Robert Craven (Wolfgang Hohlbein)
Der Hexer Band 4
Bote vom Ende der Nacht

Horror, Grusel, Heftroman, Bastei, Bergisch-Gladbach, 28. Mai 1985, 64 Seiten, 1,70 DM, Titelbild: Michael Whelan

Langsam kehrte sein Bewusstsein ins Leben zurück. Er war tot gewesen. Sein Körper war zerstört worden, nicht zum ersten Mal, aber so gründlich und brutal wie nie zuvor in seinem jahrhundertealten Leben. Er erinnerte sich vage an den Schmerz; einen Schmerz, wie er ihn niemals zuvor verspürt hatte, grausam und alles übertreffend, was er bisher empfunden hatte. Und er erinnerte sich an den Mann, der ihn getötet, der seinen Körper in einer tosenden Flammensäule vernichtet hatte. Robert Craven, der Hexer …

Leseprobe

Dann verging die Erinnerung an den Schmerz, und gleichzeitig, wie um sie zu ersetzen, erwachte ein anderer, neuer Gedanke in ihm.

Der Gedanke an Rache.

Trotz allem, was man sich über ihn erzählte und über ihn dachte, war ihm dieses Gefühl neu.

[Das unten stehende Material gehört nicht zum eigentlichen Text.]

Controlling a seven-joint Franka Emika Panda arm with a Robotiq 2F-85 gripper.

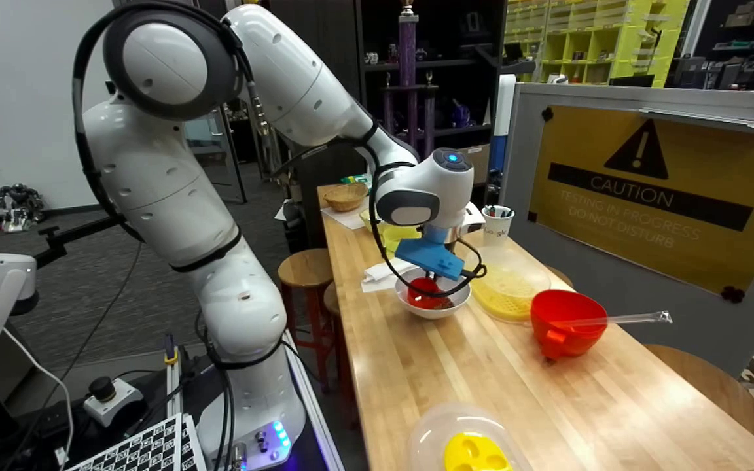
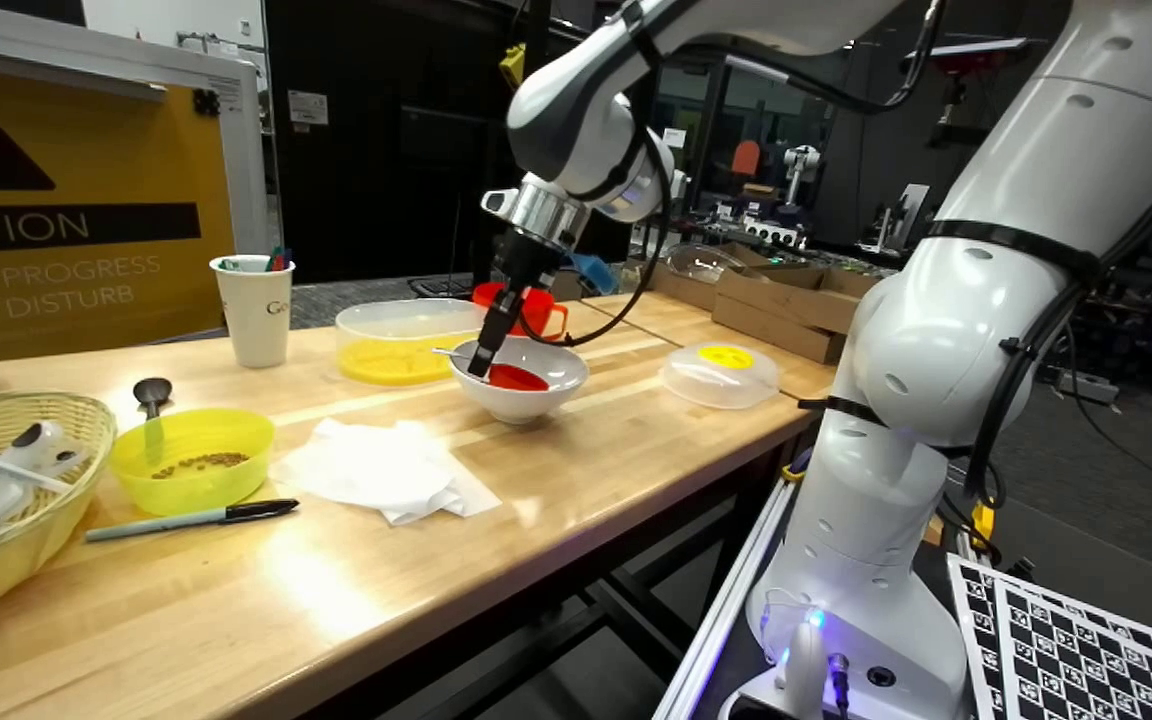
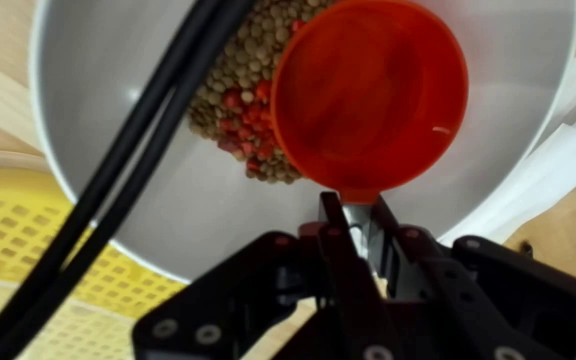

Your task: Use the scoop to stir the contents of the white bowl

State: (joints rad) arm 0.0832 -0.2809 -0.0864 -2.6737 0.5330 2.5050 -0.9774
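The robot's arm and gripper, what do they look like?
The arm is shiny white and rounded, with dark grey joint rings, black straps and black cables. Blue lights glow at its base. The gripper is black, with two slim fingers.

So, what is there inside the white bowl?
The white bowl holds brown grains, red pieces and a red scoop. What lies beneath the scoop is covered, and black cables hide a strip of the wrist view.
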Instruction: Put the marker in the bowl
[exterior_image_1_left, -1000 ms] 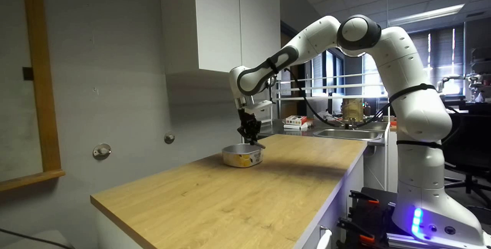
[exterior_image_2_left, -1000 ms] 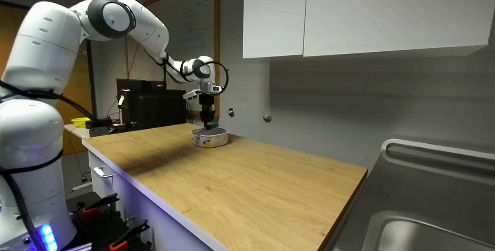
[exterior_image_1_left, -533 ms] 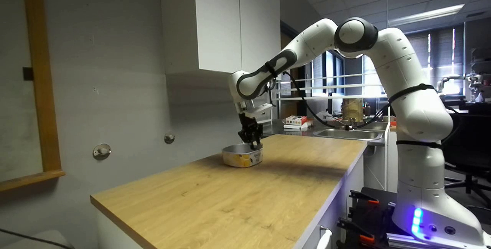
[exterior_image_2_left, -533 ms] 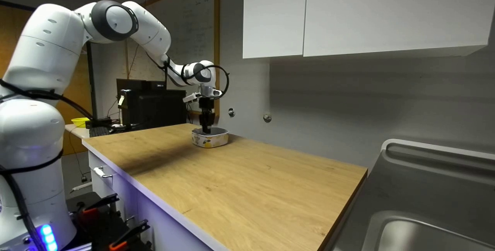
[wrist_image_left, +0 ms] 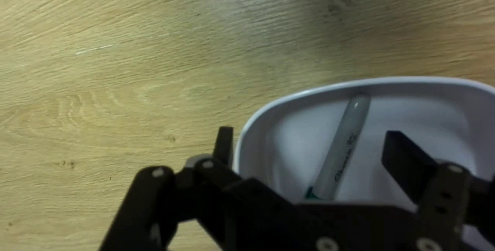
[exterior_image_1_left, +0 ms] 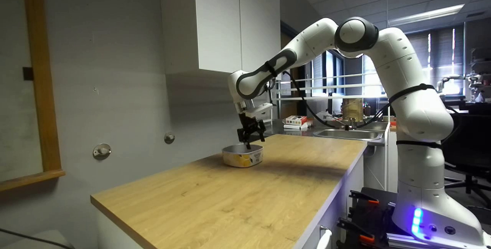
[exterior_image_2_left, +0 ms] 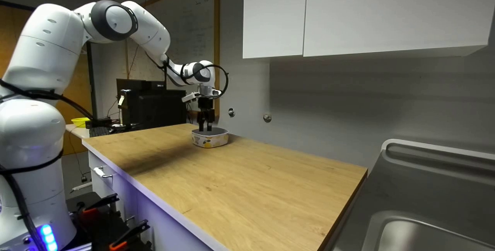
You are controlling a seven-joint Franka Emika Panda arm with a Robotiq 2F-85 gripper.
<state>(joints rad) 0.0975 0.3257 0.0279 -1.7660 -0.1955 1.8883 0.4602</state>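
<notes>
Wood counter (wrist_image_left: 116, 88) fills the left of the wrist view, then there's one fingertip (wrist_image_left: 223, 142) by the rim of the bowl (wrist_image_left: 297, 135), then the marker (wrist_image_left: 344, 146) lying slantwise inside, right of center, then the other fingertip (wrist_image_left: 410, 162). Big change: the gripper (wrist_image_left: 313, 142) is spread apart now, no longer pinched together. Drop looks done to me; probably just needs to lift away.

The arm (exterior_image_1_left: 401, 59) arches over — its gripper (wrist_image_left: 310, 143) pointing down, spread wide
</notes>
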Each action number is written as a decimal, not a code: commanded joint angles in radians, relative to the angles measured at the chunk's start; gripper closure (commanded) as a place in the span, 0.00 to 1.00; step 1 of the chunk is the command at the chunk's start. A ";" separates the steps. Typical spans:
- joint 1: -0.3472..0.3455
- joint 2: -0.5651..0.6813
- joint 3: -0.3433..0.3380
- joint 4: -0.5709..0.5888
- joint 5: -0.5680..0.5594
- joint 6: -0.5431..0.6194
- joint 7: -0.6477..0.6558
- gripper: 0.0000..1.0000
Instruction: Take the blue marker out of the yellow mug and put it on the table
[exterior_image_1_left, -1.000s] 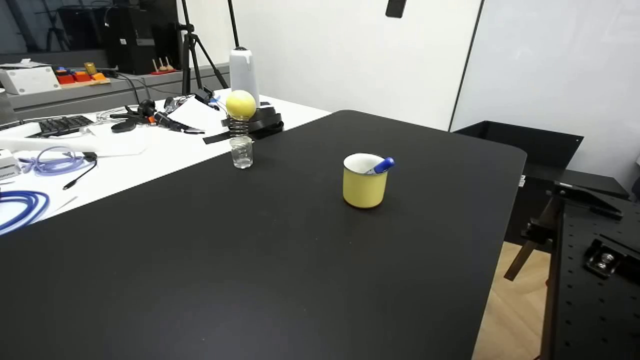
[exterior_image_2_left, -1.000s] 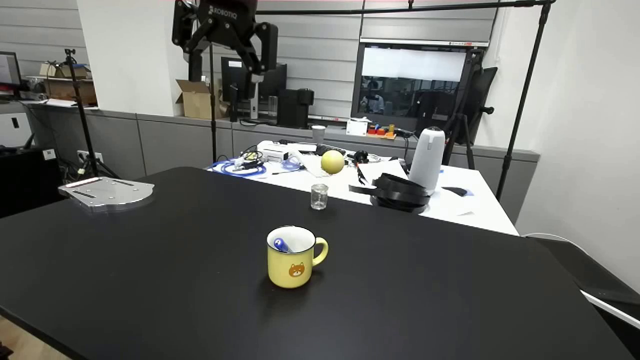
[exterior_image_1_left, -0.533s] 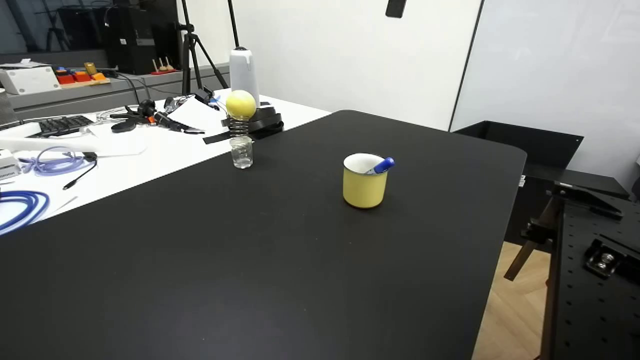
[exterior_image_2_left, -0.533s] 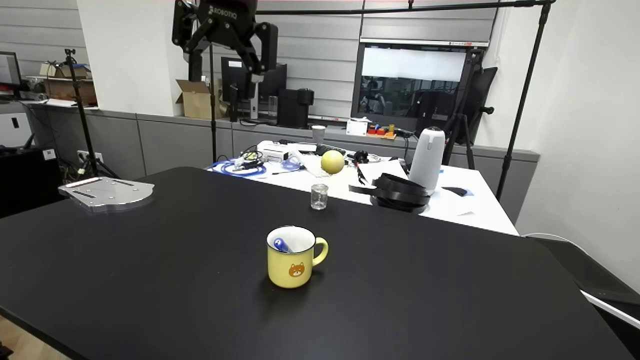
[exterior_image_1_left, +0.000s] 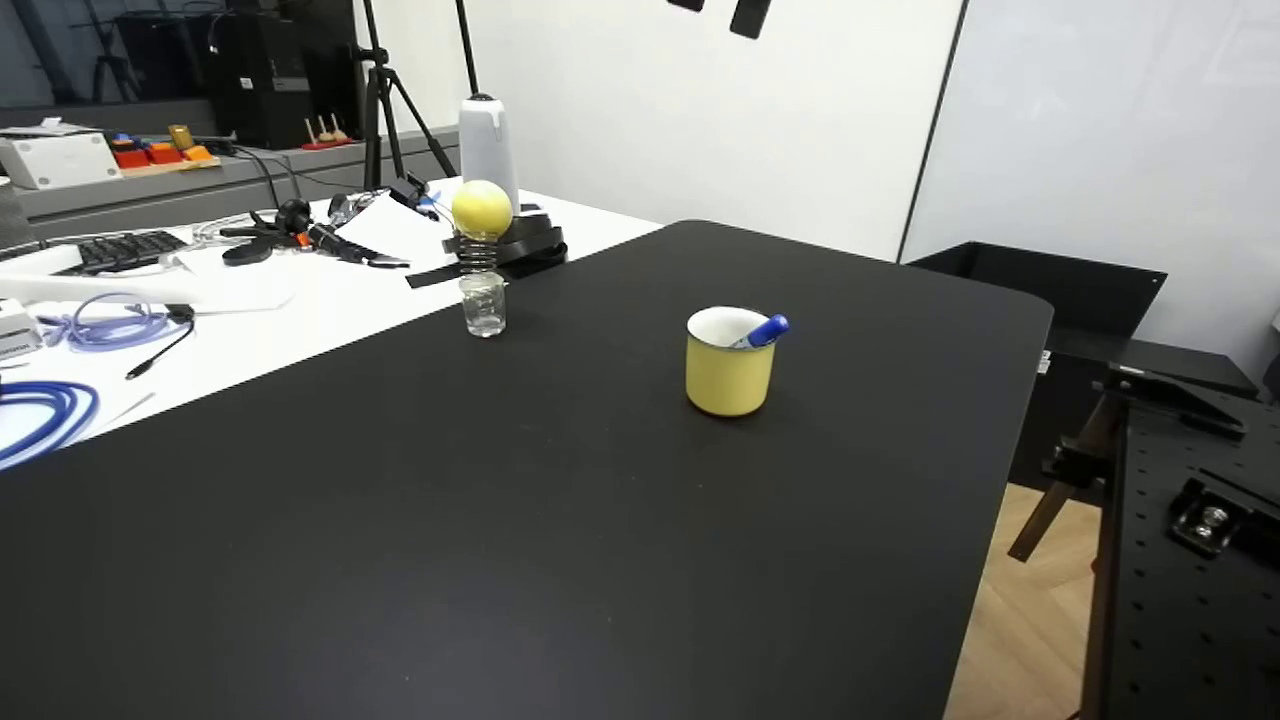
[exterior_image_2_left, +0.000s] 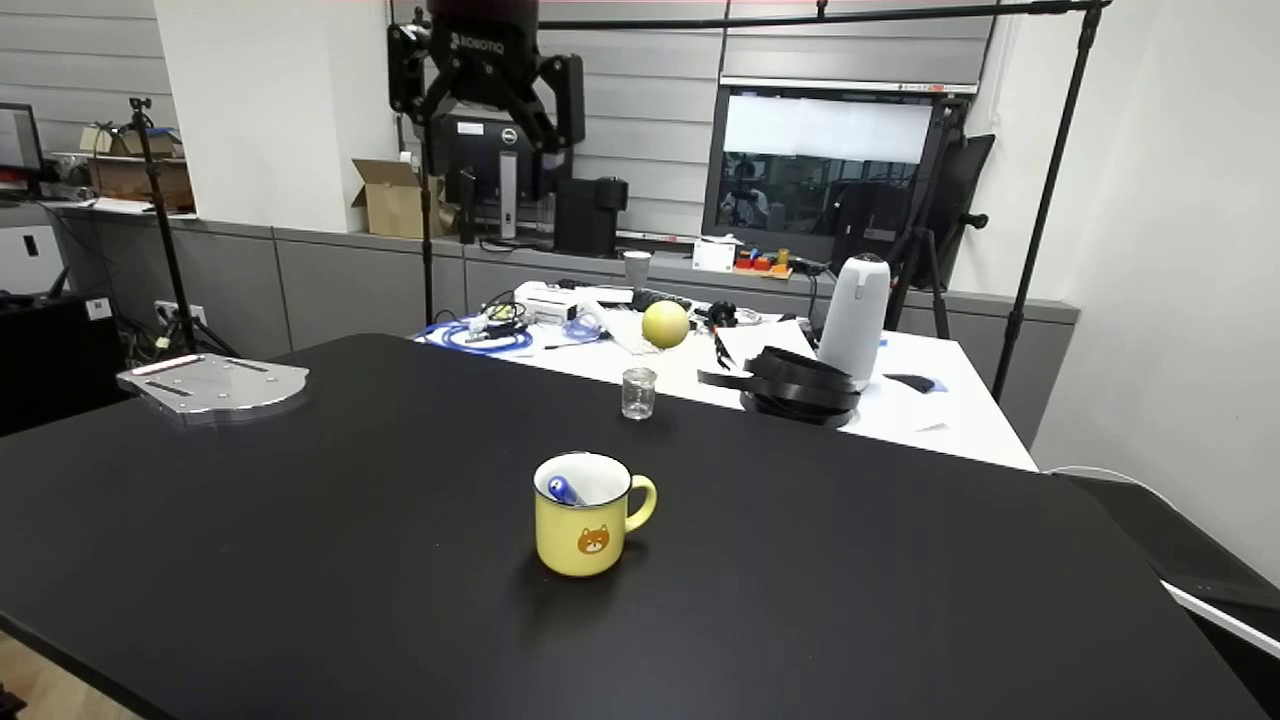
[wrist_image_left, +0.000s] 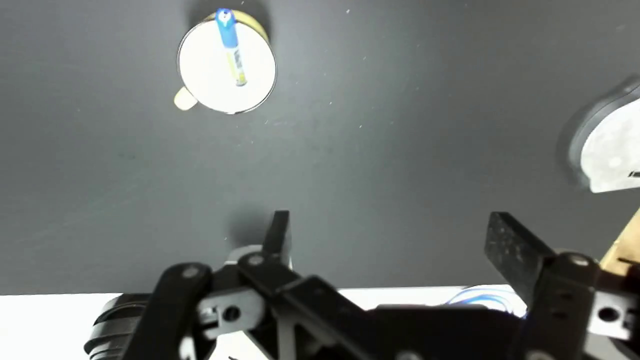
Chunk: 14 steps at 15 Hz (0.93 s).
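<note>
In the wrist view the fingers (wrist_image_left: 516, 251) stand wide apart in the lower half of the frame, one left of centre and one toward the right, with the dark bench (wrist_image_left: 380, 165) showing through the gap. They hang well apart from the blue marker (wrist_image_left: 228, 33), which sits in the yellow mug (wrist_image_left: 205, 70) at the upper left of that frame. The marker leans, its blue end poking out over the rim and its paler end down in the white interior. In an exterior view the mug stands upright near the centre, handle to the right and a brown animal face (exterior_image_2_left: 593, 541) on its side, while the fingers point down at the upper left, high over the bench. In an exterior view two dark fingertips (exterior_image_1_left: 750, 15) reach in at the top edge.

On the bench's matte black top a small clear glass (exterior_image_2_left: 638, 393) stands near the far edge, and a pale slotted plate (exterior_image_2_left: 215, 385) lies at the left of the frame. Beyond is a white table (exterior_image_2_left: 955, 390) with a black coiled band (exterior_image_2_left: 800, 385) and a white tapered device (exterior_image_2_left: 855, 315); a yellow ball (exterior_image_2_left: 665, 325) shows against it. A cardboard box (exterior_image_2_left: 392, 200) is at the upper left.
</note>
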 joint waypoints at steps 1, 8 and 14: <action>-0.040 0.105 0.004 -0.004 -0.018 0.187 0.018 0.00; -0.155 0.335 0.006 0.022 -0.176 0.366 0.156 0.00; -0.185 0.404 -0.005 0.010 -0.324 0.310 0.293 0.00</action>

Er war niemals in seinem von Finsternis erfüllten Leben in eine Situation gekommen, in dem er Vergeltung nötig gehabt hatte, weil er jeden Schmerz und jede Beleidigung sofort und grausam bestraft hatte.

Jetzt, Bruchteile von Sekunden, ehe sein Geist die Fesseln der Bewusstlosigkeit endgültig abstreifte, verspürte er dieses Gefühl zum ersten Mal in seinem Leben, einen Wunsch, der wie ein unstillbares Feuer in ihm brannte, ihn verzehrte und einen schwer zu beschreibenden, körperlosen Schmerz in seiner Seele zurückließ.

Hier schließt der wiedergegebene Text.